On October 12, 2000, at 11:18 a.m., an 8,400-ton destroyer, the USS Cole, was rocked by an enormous explosion. The ship’s commander, Kirk Lippold, watched as tiles tumbled from the ceiling, mugs of coffee tumbled to the floor, and everything not bolted down seemed to float in midair. Lippold knew in a matter of moments that the Cole had been attacked. What he didn’t know was how much the world was changing around him.
Eleven months later, he was debriefed by the CIA and told about Osama bin Laden. By some unbelievable coincidence, that meeting occurred on the morning of September 11, 2001. In a scene that seems almost tailor-made for movie treatment, at the end of this early morning meeting about the looming threat of al-Qaeda, Kirk remarked, “I don’t think America understands. I believe it is going to take a seminal event, probably in this country, where hundreds, if not thousands, are going to have to die before Americans realize that we’re at war with this guy.” Mere moments later, the first plane struck the World Trade Center. The CIA agent who had debriefed him said, “Kirk, I can’t believe you said what you did this morning.”

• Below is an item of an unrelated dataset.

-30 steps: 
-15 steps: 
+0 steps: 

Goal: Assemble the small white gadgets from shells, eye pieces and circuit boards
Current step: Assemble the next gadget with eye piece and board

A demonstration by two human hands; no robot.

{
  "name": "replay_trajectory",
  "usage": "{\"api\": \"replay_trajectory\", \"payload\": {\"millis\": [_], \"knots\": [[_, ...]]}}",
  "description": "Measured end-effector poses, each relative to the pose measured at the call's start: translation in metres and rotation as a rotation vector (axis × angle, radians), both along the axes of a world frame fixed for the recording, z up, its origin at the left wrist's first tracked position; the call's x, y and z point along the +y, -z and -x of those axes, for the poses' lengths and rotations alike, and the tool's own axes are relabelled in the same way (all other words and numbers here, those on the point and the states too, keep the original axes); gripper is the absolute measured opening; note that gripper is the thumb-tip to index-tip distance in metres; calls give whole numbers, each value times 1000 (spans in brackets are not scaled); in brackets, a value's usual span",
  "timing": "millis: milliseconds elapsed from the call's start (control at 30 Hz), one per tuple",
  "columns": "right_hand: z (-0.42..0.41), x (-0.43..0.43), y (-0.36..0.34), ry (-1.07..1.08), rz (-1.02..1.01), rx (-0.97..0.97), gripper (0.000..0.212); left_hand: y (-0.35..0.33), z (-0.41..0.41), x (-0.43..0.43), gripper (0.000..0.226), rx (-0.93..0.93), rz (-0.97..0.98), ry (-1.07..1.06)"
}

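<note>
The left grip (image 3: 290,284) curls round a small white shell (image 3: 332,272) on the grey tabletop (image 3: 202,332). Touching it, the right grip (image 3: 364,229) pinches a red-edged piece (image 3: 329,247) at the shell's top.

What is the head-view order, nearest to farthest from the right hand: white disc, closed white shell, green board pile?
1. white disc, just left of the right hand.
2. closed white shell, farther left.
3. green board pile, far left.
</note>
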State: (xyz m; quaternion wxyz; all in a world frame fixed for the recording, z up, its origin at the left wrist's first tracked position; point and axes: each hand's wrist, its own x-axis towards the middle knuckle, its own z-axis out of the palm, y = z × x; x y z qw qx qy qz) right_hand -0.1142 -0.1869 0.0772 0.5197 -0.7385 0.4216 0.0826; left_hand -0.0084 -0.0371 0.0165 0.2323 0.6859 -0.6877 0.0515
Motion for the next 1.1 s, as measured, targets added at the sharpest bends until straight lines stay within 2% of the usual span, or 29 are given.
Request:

The truth is that it wasn’t so unbelievable: Lippold had known for 11 months longer than the rest of the nation that al-Qaeda was at war with America. His story has remained untold—until now.
In this thrilling first-person narrative, Lippold reveals the details of his harrowing experience leading a crew of valiant sailors through the deadliest attack on an American vessel since 1987. He also explains how this event was overshadowed by 9/11, swept under the rug by bureaucrats and political operatives, who eventually attempted to lay blame for the attack on Lippold himself, denying him promotion and halting his career.
An essential volume that belongs side by side with The Looming Tower, Ghost Wars, and The 9/11 Commission Report, this book restores a crucial story that has until now been lost in the fog of the war on terror.
Commander Kirk S. Lippold, USN (Ret.), was the commanding officer of the USS Cole when it was attacked by al Qaeda in the port of Aden, Yemen, in October 2000. He and his crew distinguished themselves in the aftermath of that attack by saving the ship, which remains in service today. He received numerous military awards and retired from the Navy in 2007.